**TASK TO CARRY OUT:**
How do the lines below between the ones holding "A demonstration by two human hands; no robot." and "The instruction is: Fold", inclusive, read? Give them again exactly, with no other lines.

(Beginning of RECORDS TO USE)

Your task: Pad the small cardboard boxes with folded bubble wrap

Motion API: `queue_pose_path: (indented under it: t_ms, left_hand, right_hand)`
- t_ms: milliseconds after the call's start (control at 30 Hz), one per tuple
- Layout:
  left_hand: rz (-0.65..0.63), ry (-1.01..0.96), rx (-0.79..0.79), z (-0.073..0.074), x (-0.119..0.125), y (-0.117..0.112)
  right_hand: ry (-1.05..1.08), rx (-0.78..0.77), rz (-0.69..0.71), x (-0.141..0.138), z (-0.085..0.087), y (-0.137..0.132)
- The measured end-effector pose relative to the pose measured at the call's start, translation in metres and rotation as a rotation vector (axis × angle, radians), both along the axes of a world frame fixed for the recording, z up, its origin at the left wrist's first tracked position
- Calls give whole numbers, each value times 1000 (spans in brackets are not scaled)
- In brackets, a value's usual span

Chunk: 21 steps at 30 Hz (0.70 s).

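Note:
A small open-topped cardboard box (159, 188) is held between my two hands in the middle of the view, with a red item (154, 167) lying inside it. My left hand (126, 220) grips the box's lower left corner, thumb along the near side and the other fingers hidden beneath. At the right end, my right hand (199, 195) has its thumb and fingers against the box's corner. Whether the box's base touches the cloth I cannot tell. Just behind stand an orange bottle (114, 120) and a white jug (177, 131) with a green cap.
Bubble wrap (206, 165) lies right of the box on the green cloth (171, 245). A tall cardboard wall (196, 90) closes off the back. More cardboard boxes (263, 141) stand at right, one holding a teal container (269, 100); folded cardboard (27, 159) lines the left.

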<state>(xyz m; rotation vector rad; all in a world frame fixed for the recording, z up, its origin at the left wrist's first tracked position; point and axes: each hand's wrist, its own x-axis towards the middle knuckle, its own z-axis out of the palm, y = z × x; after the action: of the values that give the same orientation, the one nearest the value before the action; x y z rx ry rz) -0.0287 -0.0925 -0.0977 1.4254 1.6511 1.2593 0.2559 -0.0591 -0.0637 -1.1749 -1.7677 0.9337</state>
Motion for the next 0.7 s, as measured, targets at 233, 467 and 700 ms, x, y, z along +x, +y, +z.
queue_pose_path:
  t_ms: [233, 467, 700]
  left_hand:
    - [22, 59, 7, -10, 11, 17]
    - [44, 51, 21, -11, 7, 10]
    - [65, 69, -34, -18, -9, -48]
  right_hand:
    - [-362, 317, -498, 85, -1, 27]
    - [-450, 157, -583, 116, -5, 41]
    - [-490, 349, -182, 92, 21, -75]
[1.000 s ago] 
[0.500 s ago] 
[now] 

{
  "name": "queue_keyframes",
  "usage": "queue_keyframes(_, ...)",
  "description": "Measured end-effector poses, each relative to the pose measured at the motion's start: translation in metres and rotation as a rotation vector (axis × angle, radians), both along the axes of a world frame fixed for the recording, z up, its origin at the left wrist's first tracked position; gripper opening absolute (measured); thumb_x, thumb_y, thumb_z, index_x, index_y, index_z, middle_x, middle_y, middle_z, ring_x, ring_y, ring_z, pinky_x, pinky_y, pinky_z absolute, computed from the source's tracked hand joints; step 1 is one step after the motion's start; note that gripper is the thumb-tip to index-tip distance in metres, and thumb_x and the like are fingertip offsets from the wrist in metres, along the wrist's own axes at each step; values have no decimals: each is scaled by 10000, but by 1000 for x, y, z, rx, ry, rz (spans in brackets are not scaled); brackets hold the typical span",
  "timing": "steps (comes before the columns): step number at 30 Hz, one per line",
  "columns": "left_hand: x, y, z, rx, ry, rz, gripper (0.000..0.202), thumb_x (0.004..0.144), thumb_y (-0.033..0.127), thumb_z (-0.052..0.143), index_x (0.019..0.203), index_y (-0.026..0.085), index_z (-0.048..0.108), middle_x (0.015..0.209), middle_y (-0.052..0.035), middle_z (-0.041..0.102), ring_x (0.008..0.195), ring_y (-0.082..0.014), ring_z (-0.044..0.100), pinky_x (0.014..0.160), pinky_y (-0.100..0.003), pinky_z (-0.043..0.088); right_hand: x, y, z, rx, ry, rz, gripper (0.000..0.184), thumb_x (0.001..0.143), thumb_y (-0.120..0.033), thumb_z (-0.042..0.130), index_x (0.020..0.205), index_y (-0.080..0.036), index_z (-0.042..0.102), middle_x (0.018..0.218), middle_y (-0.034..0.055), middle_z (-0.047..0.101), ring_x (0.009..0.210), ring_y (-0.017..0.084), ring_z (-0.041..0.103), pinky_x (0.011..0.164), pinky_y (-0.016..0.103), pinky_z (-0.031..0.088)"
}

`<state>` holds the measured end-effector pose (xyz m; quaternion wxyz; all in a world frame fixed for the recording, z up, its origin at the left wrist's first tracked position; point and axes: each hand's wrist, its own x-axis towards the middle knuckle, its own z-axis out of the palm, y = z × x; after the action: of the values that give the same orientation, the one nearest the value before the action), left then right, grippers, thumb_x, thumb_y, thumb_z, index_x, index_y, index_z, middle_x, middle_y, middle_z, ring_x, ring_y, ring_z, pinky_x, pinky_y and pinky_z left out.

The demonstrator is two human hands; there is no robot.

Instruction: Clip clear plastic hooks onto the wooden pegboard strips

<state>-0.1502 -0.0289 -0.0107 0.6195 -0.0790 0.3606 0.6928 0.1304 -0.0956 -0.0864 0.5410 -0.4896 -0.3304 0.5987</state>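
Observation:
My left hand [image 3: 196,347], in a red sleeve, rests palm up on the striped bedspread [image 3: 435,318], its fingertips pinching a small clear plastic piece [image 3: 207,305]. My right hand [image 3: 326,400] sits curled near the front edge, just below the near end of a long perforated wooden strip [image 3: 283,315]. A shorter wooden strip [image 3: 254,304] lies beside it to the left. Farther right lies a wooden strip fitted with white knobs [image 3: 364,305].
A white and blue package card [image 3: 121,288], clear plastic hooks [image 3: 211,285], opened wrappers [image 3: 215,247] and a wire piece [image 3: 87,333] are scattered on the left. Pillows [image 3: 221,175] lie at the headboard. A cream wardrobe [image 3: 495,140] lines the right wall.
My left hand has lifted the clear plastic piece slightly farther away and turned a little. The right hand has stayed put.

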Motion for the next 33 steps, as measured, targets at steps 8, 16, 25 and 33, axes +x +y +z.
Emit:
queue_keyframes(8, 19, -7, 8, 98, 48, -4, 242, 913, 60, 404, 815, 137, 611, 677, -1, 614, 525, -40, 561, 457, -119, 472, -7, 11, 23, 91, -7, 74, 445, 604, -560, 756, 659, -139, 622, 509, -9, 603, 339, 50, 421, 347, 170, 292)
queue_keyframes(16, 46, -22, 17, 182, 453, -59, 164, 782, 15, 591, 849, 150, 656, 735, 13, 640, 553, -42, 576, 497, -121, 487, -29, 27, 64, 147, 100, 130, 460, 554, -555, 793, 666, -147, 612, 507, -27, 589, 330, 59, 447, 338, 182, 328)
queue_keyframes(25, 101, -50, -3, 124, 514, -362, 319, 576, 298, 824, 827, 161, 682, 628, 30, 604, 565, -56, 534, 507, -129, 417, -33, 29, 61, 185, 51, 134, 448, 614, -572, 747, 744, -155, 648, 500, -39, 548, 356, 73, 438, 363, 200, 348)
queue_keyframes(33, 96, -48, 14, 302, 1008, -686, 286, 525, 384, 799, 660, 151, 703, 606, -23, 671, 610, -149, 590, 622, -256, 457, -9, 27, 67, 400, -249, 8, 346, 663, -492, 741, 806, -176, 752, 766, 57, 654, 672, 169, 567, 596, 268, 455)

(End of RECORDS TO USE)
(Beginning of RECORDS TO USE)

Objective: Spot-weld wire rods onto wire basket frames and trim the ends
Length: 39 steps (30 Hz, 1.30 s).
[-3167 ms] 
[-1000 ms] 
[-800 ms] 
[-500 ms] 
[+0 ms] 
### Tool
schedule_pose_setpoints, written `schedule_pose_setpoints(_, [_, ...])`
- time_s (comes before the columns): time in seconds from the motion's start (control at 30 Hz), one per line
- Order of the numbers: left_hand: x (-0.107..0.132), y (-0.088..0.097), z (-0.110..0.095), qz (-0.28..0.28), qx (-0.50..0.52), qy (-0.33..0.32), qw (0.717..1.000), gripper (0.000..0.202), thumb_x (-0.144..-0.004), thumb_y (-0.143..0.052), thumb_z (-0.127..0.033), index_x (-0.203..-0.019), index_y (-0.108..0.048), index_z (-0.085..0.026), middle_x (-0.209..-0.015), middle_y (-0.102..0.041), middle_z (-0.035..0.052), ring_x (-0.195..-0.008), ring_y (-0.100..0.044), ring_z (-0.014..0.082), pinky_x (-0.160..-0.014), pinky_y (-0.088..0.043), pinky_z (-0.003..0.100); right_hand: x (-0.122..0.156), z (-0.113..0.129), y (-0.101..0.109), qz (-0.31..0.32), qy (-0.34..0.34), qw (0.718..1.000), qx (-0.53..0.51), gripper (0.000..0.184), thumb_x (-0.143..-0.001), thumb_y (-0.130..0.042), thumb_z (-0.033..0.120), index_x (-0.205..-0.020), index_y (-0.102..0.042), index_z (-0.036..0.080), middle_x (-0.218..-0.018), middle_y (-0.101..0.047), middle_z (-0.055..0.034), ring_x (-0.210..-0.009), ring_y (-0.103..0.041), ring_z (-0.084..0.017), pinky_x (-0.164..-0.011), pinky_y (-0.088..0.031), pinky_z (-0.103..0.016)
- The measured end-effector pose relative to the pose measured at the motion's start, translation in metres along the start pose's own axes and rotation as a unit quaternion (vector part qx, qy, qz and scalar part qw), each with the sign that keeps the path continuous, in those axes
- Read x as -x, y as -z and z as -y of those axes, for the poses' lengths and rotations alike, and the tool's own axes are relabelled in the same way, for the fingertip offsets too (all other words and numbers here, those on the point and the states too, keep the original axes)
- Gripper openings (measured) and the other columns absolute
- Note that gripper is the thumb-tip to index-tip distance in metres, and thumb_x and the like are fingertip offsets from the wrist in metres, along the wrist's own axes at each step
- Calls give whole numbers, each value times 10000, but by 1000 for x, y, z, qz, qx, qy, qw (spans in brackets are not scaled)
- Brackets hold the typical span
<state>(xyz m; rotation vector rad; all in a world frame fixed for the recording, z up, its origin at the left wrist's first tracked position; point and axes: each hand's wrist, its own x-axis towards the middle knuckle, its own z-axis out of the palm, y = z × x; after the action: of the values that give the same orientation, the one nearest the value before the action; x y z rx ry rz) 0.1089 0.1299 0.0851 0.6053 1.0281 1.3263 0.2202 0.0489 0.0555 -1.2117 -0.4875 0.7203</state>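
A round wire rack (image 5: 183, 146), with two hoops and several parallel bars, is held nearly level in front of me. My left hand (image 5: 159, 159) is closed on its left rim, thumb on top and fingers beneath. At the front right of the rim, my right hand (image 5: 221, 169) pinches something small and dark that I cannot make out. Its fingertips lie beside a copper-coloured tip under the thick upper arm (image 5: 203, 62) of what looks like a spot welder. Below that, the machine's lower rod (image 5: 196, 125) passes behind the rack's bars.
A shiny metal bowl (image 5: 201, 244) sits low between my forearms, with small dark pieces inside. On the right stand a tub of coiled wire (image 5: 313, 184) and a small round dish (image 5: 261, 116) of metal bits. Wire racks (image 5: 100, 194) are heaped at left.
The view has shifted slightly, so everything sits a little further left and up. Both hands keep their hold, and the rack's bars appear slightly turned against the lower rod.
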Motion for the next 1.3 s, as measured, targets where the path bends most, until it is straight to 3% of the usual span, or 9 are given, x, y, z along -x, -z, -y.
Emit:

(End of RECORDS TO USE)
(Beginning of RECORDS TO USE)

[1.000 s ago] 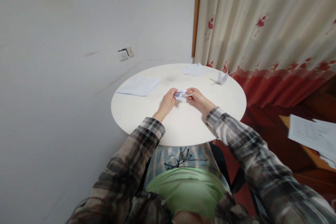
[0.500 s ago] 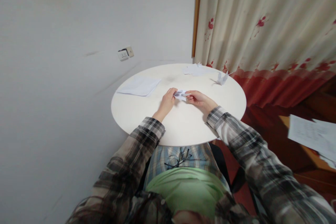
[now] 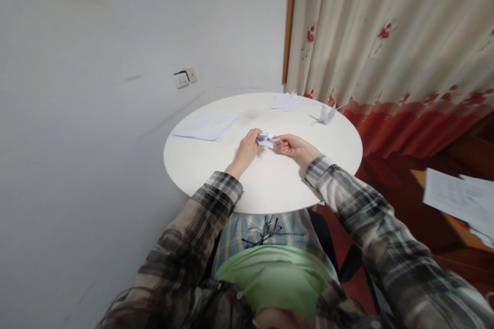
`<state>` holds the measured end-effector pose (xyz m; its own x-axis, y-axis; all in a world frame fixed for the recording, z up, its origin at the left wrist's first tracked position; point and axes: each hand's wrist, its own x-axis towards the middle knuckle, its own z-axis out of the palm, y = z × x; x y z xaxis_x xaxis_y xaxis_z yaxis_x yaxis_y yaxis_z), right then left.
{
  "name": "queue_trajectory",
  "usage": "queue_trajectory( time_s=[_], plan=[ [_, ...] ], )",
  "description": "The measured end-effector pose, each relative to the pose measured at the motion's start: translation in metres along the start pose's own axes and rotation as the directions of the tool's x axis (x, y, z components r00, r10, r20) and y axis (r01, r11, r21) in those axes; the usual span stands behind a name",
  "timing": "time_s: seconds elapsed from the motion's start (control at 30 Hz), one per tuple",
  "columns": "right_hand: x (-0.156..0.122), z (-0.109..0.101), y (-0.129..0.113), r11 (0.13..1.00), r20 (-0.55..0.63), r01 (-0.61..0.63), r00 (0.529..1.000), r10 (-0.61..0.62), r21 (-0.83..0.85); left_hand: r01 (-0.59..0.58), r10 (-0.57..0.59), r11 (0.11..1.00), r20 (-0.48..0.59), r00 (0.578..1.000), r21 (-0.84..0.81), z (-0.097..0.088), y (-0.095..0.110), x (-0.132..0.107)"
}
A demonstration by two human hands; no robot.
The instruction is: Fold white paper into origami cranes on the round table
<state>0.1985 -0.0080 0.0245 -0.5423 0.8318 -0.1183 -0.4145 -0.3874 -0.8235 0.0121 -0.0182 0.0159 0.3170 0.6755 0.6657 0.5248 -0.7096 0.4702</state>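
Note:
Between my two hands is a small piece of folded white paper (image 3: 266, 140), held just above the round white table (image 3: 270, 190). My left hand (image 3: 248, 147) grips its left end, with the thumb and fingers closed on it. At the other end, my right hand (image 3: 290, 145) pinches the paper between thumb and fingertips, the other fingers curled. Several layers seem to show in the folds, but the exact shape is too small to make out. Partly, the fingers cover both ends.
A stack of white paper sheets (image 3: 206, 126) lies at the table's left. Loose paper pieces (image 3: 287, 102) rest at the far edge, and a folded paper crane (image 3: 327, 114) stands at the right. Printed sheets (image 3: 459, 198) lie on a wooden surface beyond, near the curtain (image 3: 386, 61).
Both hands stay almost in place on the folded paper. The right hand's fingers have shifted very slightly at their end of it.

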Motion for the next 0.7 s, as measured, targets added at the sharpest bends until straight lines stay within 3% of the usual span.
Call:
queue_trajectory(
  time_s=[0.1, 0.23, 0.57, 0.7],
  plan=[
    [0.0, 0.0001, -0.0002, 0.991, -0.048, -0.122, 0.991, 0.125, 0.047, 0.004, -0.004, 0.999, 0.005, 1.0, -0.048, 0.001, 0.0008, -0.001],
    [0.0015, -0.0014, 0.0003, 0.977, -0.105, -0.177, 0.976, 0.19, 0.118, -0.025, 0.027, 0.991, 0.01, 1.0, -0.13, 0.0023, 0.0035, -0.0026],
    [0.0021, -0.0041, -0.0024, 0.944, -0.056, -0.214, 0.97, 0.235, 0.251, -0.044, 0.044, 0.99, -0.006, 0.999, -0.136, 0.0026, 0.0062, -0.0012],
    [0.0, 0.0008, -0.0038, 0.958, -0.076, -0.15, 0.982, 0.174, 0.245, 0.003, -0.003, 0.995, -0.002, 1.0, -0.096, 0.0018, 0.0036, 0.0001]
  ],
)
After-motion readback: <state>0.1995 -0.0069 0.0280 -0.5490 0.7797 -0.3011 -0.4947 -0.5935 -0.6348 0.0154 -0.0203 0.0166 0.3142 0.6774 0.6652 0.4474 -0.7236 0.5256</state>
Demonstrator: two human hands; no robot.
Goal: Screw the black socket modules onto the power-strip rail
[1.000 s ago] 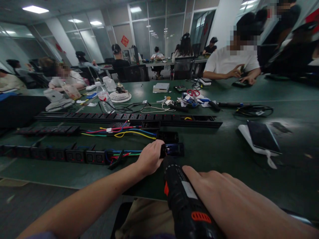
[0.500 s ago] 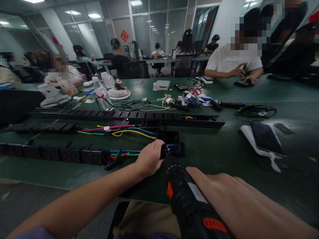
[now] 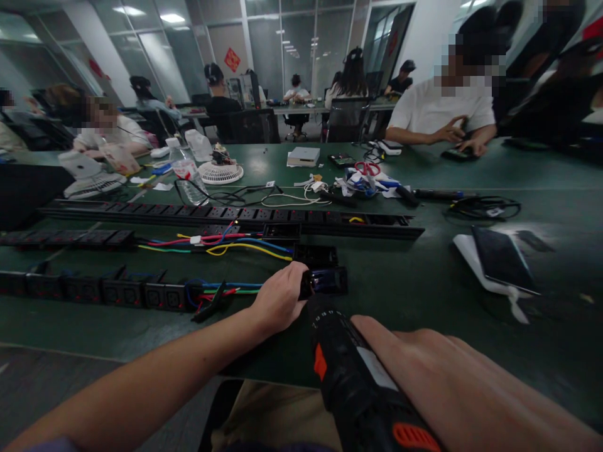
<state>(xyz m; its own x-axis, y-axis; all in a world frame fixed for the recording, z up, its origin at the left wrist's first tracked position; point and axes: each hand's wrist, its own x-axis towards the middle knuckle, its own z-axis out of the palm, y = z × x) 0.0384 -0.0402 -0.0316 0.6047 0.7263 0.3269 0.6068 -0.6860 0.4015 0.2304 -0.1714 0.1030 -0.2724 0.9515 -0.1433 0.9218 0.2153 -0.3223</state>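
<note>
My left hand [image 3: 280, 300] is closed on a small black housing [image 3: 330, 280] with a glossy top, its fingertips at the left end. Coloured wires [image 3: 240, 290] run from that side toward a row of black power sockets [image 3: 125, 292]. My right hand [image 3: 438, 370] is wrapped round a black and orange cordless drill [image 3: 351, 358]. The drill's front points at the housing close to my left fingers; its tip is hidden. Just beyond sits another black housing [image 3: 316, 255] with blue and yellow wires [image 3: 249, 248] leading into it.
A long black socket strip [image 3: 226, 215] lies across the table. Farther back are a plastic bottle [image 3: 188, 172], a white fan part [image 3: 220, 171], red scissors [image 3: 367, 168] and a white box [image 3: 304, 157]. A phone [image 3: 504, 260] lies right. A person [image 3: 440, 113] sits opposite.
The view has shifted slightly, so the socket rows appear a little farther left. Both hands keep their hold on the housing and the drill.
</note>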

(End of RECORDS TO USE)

**THE COMPLETED TASK:**
A demonstration by two human hands; no robot.
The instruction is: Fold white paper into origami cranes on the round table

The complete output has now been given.